Alasan Rasio Menabung di RI Masih Rendah

Bagi orang Indonesia, membeli tanah merupakan bentuk investasi yang paling menjanjikan.

oleh Septian Deny diperbarui 02 Feb 2017, 21:21 WIB
Diterbitkan 02 Feb 2017, 21:21 WIB

Liputan6.com, Jakarta - Menteri Koordinator Bidang Perekonomian Darmin Nasution mengungkapkan alasan ‎tingkat rasio menabung di Indonesia masih sangat rendah. Hal ini lantaran orang Indonesia lebih suka berinvestasi pada tanah ketimbang menyimpang uangnya di bank.

"Kenapa saving kita rendah? Kita mau jual SUN saja asingnya banyak, sahamnya lebih dari separo. Karena kita terlalu sibuk jual beli tanah," ujar dia di Kantor Kementerian Perekonomian, Jakarta, Kamis (2/2/2017).

Bagi orang Indonesia, lanjut Darmin, membeli tanah merupakan bentuk investasi yang paling menjanjikan. Ini karena harga tanah yang terus mengalami kenaikan tiap tahunnya.

"Di masyarakat, kalau beli tanah bilangnya investasi.‎ Dan kita belum percaya mereka yang tumpuk tanah sudah melaporkan dengan benar waktu tax amnesty. Kita undang dua bulan ini," kata dia.

Oleh sebab itu, saat ini pemerintah tengah menggodok kebijakan pajak progresif untuk tanah yang menganggur. Dengan demikian diharapkan masyarakat berpikir ulang untuk berinvestasi pada tanah.
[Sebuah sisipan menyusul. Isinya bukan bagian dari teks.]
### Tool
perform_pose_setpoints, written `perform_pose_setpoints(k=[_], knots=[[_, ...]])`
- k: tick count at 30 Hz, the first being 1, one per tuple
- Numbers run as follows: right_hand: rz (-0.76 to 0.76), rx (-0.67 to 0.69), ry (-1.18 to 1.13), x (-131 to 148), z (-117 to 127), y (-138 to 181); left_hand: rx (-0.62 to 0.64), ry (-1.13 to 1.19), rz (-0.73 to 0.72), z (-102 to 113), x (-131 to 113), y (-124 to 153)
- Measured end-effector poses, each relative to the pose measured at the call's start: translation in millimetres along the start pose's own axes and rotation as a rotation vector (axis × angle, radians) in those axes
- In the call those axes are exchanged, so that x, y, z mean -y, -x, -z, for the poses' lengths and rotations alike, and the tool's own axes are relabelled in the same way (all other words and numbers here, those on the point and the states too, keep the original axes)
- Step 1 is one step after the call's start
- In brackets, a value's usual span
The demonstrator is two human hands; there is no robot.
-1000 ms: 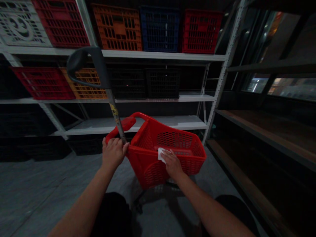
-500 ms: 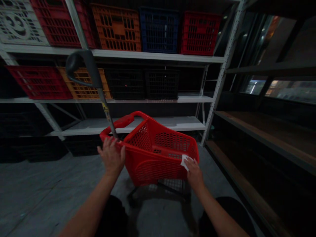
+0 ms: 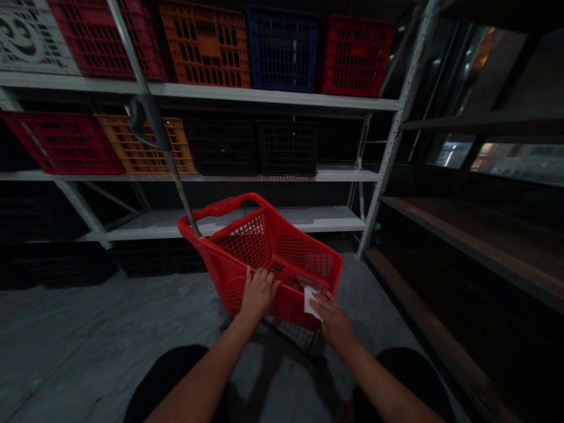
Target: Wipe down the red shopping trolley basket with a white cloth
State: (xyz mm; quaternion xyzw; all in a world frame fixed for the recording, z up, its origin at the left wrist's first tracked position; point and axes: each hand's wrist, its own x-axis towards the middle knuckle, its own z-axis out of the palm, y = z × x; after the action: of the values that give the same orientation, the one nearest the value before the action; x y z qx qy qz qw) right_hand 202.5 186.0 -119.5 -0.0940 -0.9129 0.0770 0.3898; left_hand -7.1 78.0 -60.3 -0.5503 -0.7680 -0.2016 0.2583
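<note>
A red plastic shopping cart (image 3: 229, 274) with perforated sides stands turned at an angle before me. My left hand (image 3: 259, 292) grips the middle of its near rim, fingers bent over the edge. Farther along that rim, near the right-hand corner, my right hand (image 3: 331, 314) holds a small white cloth (image 3: 311, 302) against the plastic. The cart's inside shows a grid floor with nothing resting on it. A metal pole (image 3: 178, 182) with a dark grey loop handle (image 3: 150, 121) rises from the corner by the red push handle (image 3: 222, 207).
White metal shelving (image 3: 273, 92) stands behind the cart, holding red, orange, blue and black crates, among them a blue crate (image 3: 283, 50). Dark shelves (image 3: 467, 247) line the right side. Grey concrete floor (image 3: 66, 341) surrounds the cart; my knees flank my arms.
My left hand has moved right, from the handle-end corner to the middle of the near rim. The cart has swivelled, and its right-hand end and my right hand with the cloth are closer and farther left.
</note>
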Motion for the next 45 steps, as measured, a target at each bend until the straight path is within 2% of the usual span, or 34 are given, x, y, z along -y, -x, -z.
perform_pose_setpoints(k=[2, 4, 7, 11, 13, 18, 20, 25, 28, 31, 34, 37, 39, 42, 45], knots=[[0.003, 0.0, 0.003, -2, 5, 11, 0.005, -0.015, -0.02, 0, 6, 1], [0.0, -0.016, -0.002, 3, 1, 8, 0.011, -0.031, -0.03, 0, 10, 1], [-0.005, -0.027, -0.026, 20, -17, -19, 0.017, -0.045, -0.042, 0, 12, 0], [-0.021, 0.047, -0.05, 39, -34, -55, 0.022, -0.032, -0.065, 2, 19, 0], [-0.004, 0.085, -0.053, 38, -29, -52, 0.017, -0.024, -0.075, 3, 25, 2], [0.103, 0.103, -0.043, 17, 3, -2, 0.008, -0.045, -0.117, -2, 40, 5], [0.119, 0.084, -0.04, 14, 8, 7, -0.001, -0.058, -0.125, -5, 40, 6], [0.047, 0.039, -0.012, 34, -13, -23, -0.018, -0.075, -0.113, -8, 38, 6], [0.056, 0.043, -0.013, 43, -24, -33, -0.008, -0.061, -0.13, -7, 44, 6], [0.148, 0.084, -0.031, 33, -16, -17, 0.019, -0.045, -0.13, -4, 54, 7], [0.236, 0.137, -0.034, 5, 3, 4, 0.047, -0.046, -0.127, 0, 62, 9], [0.129, 0.101, 0.034, -19, 16, 10, 0.066, -0.039, -0.12, 5, 67, 10], [0.028, 0.062, 0.075, -21, 15, 7, 0.065, -0.025, -0.114, 8, 70, 10], [0.015, 0.03, 0.041, 2, -1, 1, 0.069, -0.01, -0.091, 12, 69, 8], [0.067, -0.007, -0.034, 40, -19, 1, 0.046, -0.027, -0.004, 16, 52, 9]])
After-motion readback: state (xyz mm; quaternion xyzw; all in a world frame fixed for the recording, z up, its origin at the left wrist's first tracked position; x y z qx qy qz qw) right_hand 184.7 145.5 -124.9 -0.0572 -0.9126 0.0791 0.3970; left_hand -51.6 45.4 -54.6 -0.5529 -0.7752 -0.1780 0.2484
"Hanya dengan begitu kita mulai berubah. Supaya saving kita lebih tinggi dan kebutuhan kita atas dana asing tidak tinggi. Tapi kalau foreign direct investment boleh, bikin pabrik kan tidak dibawa keluar, kalau SUN bisa di bawa keluar‎," tandas dia.

Sebelumnya, Menteri Keuangan (Menkeu) Sri Mulyani Indrawati menyatakan, pemerintah masih mencari formulasi tepat terkait mekanisme pungutan pajak tanah. Tujuan pengenaan pajak tersebut semata-mata demi menciptakan rasa keadilan ekonomi bagi seluruh rakyat Indonesia.

Usulan pajak tanah, dia mengakui, datang dari Menteri Agraria dan Tata Ruang (ATR), Sofyan Djalil. Sementara dari Kementerian Keuangan (Kemenkeu) melihat dari sisi perpajakannya.

"Apakah yang menyangkut Pajak Bumi dan Bangunan (PBB) dari tanah di desa dan kota, apakah PBB menyangkut tanah perkebunan atau kehutanan. Itu kita sedang formulasikan, kita buka semuanya tanah itu digunakan untuk apa," jelas Sri Mulyani di Jakarta, Kamis (2/2/2017).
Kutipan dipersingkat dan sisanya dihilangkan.